Decentralized trials are already in existence but since they rely heavily on patient self-reports there are some drawbacks. However, it may be possible to build in telehealth apps or other safeguards to assure compliance from remote patients.
“A decentralized trial is just one that operates independently from an investigational site,” Pergolizzi explained. Recruitment is handled more remotely and patients still sign Informed Consent and get information before joining. They then follow the protocols of the study and can call in to a central help desk if they have questions or problems. They may have to go the a lab for a blood test or certain other tests, but it can be handled at the local level at any doctor’s office.

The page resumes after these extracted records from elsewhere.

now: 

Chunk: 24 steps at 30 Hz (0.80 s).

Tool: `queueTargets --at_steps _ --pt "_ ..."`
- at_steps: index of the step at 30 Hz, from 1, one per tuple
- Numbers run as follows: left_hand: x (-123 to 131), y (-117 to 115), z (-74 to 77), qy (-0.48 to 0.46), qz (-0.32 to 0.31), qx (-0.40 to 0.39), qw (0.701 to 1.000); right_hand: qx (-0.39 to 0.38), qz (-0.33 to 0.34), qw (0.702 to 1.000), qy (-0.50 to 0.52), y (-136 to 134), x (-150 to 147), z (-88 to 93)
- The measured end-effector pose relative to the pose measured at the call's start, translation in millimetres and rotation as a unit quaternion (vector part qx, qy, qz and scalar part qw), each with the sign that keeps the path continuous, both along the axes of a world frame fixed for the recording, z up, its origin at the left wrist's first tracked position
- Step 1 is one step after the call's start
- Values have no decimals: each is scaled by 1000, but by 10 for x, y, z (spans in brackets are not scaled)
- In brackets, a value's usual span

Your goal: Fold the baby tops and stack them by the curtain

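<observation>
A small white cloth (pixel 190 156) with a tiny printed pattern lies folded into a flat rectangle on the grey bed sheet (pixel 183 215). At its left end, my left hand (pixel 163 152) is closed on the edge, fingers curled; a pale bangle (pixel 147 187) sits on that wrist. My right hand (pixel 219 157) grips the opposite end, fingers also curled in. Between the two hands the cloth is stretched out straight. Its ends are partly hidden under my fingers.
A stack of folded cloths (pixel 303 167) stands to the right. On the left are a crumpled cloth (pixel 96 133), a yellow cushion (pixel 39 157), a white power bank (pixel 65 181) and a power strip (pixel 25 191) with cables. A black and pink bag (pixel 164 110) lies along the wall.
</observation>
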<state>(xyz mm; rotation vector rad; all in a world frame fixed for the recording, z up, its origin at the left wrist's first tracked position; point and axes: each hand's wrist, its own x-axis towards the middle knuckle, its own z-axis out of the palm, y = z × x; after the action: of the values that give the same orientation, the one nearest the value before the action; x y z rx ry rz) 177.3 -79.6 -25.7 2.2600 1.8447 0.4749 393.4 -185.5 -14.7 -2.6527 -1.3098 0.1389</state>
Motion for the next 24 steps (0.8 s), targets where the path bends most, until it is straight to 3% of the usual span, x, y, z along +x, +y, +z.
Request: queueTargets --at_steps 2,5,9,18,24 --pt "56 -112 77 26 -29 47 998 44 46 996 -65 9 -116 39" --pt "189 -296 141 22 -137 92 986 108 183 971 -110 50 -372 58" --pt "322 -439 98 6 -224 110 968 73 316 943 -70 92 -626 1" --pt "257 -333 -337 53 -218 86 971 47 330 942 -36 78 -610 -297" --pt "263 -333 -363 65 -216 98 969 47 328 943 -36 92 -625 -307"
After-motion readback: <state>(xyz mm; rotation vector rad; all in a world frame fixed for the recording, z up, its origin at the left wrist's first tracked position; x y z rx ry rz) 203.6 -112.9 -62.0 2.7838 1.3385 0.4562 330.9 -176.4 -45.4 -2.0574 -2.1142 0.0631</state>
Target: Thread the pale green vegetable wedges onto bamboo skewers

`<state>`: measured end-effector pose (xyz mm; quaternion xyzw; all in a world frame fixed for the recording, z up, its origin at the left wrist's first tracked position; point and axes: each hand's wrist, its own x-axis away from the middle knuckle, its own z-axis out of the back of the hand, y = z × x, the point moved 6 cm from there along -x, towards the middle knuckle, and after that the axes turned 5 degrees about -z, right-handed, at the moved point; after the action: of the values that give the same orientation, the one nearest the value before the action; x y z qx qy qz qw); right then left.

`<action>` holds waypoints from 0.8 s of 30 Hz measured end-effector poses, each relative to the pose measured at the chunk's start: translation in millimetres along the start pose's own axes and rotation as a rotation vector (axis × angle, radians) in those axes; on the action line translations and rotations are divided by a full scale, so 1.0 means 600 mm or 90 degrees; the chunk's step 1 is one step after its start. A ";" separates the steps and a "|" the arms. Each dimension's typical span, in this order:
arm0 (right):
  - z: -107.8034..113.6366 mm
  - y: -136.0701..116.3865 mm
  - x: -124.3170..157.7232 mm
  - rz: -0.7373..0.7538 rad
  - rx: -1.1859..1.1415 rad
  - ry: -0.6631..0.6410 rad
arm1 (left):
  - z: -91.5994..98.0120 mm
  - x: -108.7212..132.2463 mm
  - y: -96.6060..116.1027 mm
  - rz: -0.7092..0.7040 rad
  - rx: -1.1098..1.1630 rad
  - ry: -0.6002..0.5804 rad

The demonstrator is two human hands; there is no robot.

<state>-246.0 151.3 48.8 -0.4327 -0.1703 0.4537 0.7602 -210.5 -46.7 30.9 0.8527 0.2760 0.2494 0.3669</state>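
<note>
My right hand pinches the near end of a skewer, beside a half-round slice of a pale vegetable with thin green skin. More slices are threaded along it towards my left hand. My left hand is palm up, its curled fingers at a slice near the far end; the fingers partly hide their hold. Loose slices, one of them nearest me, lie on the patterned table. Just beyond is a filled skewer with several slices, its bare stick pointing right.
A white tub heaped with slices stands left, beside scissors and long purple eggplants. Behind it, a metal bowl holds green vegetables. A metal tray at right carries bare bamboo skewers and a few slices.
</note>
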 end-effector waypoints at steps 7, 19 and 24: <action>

“Right now, the wealthy companies have a major advantage in getting their drug to market faster. Speed-to-market is a major driver in healthcare,” Pergolizzi stated.
Since clinical studies are increasing at rapid rates (more than 500,000 clinical trials have been registered in 2023 compared to about 220,000 in 2015), this is an important question that urgently needs an answer. Statistical validity requires a minimum number of participants and the FDA is inclined to want large study populations. That may be sound science, but it results in fierce competition among drug companies for clinical study participants and gives Goliath the advantage over David.